EAST HARTFORD, CT — U.S. Sen. Chris Murphy said Monday that Congress has reached a tentative deal to move forward with parts of his Mental Health Reform Act and a medical innovation bill during the upcoming lame duck session.

Christine Stuart photo U.S. Sen. Chris Murphy on Monday at a press conference in East Hartford

Christine Stuart photo
U.S. Sen. Chris Murphy on Monday at a press conference in East Hartford

The two bills will be combined into one bill. The continuing budget resolution will include funding for medical research at the National Institutes of Health, which was part of the “21st Century Cures” medical innovation bill. There’s another $1 billion to help states fight opioid abuse.

The spending caps put in place would be lifted for the NIH and opioid funding initiatives, according to Murphy.

“This funding represents an urgent investment in closing the treatment gap and ending the overdose crisis,” Daniel Raymond, policy director for the Harm Reduction Coalition, said Monday. “States and communities struggling against the tide of opioid, heroin, and fentanyl overdoses are in desperate need of federal resources.”

There would also be substantial amounts of money added to the continuing budget resolution for Vice President Joe Biden’s push for cancer research, Murphy said.

In addition the mental health reform portion of the legislation establishes a new assistant secretary for mental health in the Department of Health and Human Services, as well as a chief medical officer.

Murphy said they aren’t clear yet on the amount of funding that will be dedicated to each portion of the legislation, but he thinks it will be a “significant” amount.

“This would be a win-win for the addiction and mental health community,” Murphy said Monday at an unrelated event regarding infrastructure funding.

He said the most important part of the Mental Health Reform Act will require health insurance companies to start covering more treatments.

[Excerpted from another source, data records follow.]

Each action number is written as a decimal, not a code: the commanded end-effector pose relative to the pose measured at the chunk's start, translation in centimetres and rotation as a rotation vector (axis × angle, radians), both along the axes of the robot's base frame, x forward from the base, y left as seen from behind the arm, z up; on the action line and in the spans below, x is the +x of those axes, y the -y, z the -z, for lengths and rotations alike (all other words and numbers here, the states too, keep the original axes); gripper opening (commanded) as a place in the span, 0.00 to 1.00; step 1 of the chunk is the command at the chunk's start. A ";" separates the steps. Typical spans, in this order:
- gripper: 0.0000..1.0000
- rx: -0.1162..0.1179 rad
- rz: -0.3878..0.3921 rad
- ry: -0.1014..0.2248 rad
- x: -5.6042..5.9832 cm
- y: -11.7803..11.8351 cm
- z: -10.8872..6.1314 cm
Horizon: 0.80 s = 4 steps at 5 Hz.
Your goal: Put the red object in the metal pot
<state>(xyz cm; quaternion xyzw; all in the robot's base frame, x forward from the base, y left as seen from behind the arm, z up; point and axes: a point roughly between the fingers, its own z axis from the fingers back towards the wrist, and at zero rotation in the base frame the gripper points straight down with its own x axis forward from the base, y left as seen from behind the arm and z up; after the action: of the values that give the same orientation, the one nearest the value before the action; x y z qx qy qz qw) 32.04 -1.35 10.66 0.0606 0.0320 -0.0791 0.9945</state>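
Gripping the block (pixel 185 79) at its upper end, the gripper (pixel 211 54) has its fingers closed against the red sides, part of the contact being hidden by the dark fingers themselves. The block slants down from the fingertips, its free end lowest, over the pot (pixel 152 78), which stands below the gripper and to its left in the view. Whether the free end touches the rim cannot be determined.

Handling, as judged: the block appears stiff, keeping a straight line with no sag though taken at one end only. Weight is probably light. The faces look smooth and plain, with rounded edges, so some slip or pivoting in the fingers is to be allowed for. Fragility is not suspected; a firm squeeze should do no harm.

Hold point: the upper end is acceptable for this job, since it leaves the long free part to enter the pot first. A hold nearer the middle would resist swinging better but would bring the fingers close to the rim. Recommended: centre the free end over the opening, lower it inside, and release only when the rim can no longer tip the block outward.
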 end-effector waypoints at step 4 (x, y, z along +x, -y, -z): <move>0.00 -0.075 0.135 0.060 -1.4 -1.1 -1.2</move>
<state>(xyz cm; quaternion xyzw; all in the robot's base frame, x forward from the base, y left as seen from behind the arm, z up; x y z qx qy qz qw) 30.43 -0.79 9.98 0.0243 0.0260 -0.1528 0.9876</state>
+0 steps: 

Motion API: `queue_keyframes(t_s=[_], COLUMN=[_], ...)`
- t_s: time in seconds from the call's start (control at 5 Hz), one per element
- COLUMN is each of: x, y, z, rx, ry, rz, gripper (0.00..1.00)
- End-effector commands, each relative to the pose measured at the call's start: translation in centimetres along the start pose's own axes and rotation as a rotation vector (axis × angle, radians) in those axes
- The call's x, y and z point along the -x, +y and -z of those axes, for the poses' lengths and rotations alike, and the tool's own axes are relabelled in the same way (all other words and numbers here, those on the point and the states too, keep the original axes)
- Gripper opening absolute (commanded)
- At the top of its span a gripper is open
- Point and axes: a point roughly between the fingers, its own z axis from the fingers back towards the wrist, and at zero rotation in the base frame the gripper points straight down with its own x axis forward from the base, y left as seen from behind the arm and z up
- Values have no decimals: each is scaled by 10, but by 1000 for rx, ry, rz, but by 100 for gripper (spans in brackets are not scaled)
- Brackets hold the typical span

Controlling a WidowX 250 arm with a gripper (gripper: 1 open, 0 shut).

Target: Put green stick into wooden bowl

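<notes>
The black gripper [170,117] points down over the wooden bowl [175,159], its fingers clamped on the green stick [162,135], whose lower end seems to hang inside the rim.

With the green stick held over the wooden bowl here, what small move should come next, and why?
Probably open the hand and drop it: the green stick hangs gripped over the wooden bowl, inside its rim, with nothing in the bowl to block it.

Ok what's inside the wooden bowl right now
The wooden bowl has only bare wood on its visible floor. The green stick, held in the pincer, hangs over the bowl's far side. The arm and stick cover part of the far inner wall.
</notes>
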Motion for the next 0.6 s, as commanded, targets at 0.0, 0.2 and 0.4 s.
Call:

That, combined with the additional funding for opioid abuse treatments, will give the legislation the necessary bipartisan support it needs to get it to President Barack Obama’s desk, he added.

The House is expected to take up the legislation as early as Wednesday. The Senate is expected to take it up before the end of December.

Republicans have portrayed the Mental Health Reform Act legislation as their response to an increase in mass shootings, but Murphy has said they are distinct concerns.

“Discrimination is still rampant in the healthcare system when it comes to treating people with mental illness,” Murphy has said.

The weakness of the current mental health parity law is stopping millions of Americans from getting the care that they need, he added.

He said that was his main concern in authoring the bill with Sen. Bill Cassidy, R-La.

“Nearly everyone I talk to knows someone who had been victimized by our nation’s broken mental health system or our country’s heroin epidemic,” Murphy said in a statement. “I’m excited Republicans and Democrats have put politics aside and reached a compromise that will allow a mental health reform bill to pass side by side with major new funding to confront the nation’s opioid crisis. Both parties needed to make concessions to get this deal done, but the deal that has been struck is good for patients and families. I hope we get it done and on the President’s desk as soon as possible.”